Can a Foreigner be a Director

A foreigner can be a director of a Singapore company, but the company must still satisfy the local residency rule. ACRA’s business registration guidance says every business must have at least one resident in Singapore, and local company director rules are built around that requirement. 

So the real answer to the question – “required local director to open company in Singapore​” is yes, in most cases a resident director is needed unless the founder personally meets the local residency condition. 

This is also why some foreign founders appoint one resident director first, then add other foreign directors later. The business can have more than one director, but the minimum resident requirement still has to stay in place. 

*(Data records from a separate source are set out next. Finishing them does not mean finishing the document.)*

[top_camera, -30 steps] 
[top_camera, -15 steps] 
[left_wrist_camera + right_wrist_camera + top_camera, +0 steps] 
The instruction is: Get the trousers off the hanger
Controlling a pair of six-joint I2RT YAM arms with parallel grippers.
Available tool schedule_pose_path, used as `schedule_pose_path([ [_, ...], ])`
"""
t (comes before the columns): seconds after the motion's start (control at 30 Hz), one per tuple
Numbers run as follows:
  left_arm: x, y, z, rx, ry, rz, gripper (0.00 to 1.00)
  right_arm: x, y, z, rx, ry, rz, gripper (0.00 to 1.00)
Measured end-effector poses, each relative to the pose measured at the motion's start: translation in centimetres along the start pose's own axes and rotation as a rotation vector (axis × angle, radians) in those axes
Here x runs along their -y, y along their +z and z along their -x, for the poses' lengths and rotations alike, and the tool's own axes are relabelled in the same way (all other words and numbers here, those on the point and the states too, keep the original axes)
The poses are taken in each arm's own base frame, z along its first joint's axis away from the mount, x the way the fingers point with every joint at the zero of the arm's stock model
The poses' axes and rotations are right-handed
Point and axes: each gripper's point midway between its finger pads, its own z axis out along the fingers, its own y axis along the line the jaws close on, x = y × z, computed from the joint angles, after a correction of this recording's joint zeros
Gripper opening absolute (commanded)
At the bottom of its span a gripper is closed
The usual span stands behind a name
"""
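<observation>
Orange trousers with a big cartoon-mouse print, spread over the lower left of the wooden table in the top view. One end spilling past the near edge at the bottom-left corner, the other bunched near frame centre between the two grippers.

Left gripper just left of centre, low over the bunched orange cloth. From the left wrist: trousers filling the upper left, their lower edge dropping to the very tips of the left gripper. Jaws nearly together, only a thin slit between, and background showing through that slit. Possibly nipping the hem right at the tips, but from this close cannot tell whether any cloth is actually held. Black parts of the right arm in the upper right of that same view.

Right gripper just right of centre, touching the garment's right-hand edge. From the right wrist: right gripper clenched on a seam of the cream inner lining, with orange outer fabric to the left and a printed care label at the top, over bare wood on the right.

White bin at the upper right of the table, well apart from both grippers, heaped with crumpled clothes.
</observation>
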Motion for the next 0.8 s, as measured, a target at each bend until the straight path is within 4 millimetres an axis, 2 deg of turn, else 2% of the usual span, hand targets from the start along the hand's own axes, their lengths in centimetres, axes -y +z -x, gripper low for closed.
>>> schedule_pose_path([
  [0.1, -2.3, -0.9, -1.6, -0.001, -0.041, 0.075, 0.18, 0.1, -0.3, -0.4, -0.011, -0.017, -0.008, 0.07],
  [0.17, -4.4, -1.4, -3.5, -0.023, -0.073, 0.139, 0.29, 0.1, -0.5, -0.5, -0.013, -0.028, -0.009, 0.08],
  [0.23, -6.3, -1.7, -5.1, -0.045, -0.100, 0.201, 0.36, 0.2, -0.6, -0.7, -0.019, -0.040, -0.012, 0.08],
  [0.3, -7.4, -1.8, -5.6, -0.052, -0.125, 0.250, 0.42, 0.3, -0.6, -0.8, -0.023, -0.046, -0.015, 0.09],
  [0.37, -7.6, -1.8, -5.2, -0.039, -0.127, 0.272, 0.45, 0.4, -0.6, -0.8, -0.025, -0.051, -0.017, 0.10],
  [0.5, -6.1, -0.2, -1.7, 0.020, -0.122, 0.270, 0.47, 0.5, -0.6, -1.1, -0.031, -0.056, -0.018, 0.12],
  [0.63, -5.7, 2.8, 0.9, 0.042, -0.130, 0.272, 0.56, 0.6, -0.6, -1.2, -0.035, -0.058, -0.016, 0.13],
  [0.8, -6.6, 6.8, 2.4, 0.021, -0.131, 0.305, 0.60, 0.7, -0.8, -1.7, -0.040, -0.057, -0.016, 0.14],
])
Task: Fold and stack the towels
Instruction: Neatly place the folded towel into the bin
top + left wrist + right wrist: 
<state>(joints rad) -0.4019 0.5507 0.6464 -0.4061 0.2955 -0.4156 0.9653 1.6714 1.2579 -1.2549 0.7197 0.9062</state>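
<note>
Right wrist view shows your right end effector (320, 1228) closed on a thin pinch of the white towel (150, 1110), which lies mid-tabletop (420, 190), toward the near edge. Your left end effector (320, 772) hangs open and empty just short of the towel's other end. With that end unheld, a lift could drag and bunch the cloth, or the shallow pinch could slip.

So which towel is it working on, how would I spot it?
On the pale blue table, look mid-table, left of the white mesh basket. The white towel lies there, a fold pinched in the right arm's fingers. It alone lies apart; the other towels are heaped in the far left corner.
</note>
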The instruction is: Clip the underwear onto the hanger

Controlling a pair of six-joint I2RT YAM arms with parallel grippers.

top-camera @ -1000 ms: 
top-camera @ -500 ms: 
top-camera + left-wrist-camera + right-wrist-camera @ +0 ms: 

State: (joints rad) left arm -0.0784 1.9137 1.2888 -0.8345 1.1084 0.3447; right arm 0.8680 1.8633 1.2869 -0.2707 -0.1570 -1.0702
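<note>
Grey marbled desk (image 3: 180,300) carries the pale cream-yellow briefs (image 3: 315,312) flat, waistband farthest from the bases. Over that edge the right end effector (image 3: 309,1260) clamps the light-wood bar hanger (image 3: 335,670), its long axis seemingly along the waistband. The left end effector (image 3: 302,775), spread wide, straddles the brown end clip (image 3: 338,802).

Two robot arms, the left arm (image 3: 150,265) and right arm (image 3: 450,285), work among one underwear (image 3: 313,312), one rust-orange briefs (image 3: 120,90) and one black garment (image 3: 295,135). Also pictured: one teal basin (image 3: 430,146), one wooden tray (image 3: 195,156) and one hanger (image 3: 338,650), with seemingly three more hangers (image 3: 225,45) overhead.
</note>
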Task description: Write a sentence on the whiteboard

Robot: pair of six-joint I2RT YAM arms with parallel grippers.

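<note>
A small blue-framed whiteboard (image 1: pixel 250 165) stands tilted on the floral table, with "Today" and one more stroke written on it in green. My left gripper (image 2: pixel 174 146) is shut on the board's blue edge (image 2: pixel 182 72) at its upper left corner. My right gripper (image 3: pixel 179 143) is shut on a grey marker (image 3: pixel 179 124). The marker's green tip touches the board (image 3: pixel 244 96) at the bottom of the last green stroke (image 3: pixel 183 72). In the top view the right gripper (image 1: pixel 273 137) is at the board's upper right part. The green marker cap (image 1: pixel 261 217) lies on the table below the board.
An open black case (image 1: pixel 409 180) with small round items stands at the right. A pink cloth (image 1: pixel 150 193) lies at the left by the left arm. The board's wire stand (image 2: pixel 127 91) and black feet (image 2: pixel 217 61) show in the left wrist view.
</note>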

Simple View of The Main Rules

Requirement areaWhat ACRA expects
Minimum ageThe director must be 18 or older
Legal capacityThe director must be mentally fit and have full legal capacity
Local residencyAt least one director must be ordinarily resident in Singapore
DisqualificationA person must not be banned or disqualified
BankruptcyUndischarged bankrupts need court or Official Assignee approval
Ongoing company statusThe company must continue to keep at least one ordinarily resident director

These points also explain the requirements of a single director company in Singapore. A single-director company can exist, but that sole director still has to satisfy the local resident rule because the company must always keep at least one ordinarily resident director. 

Common Mistakes at the Appointment Stage

One mistake is assuming a shareholder can automatically act as a director. That is not always true. Shareholding and director eligibility are separate questions under ACRA’s framework. 

Another mistake is appointing a sole director and forgetting the company secretary rule. ACRA says a company secretary is required, and the secretary cannot be the same person as the sole director. 

A third mistake is treating the resident director as a one-time filing item. If that person resigns, ACRA says the company must still have at least one remaining director residing in Singapore. 

Building a Cleaner Director Setup Early

Director appointments are easier to manage when the company structure is clear at the start. Arnifi helps founders build that cleaner base with support on incorporation planning, appointment records, document preparation, and compliance coordination. 

That can be useful for businesses that want the director setup, company secretary setup, and filing process to stay organised right after incorporation, instead of being fixed later under pressure.

Conclusion

Director eligibility in Singapore is not complicated, but it is strict in the places that matter. Age, legal capacity, and local residency are the core checks, and they should be confirmed before filing anything with ACRA. 

A clean start usually comes down to one thing: appoint directors who truly meet the rules and can support the company beyond the day of incorporation. The Singapore company director requirements matter most when the business begins real operations.

FAQs

Does every Singapore company need a resident director?

Yes, ACRA says every company must have at least one director who is ordinarily resident in Singapore. 

Can a foreigner own a company and still appoint another person as a local director?

Yes. A foreign founder can own the company, but the company still needs at least one locally resident director unless the founder personally meets that condition. 

What is the minimum age for a company director in Singapore?

ACRA says a director must be at least 18 years old. 

Can an undischarged bankrupt act as a director?

Usually not without court permission or approval by the Official Assignee. 

Can the sole director also be the company secretary?

No. ACRA says the company secretary cannot be the same person as the sole director.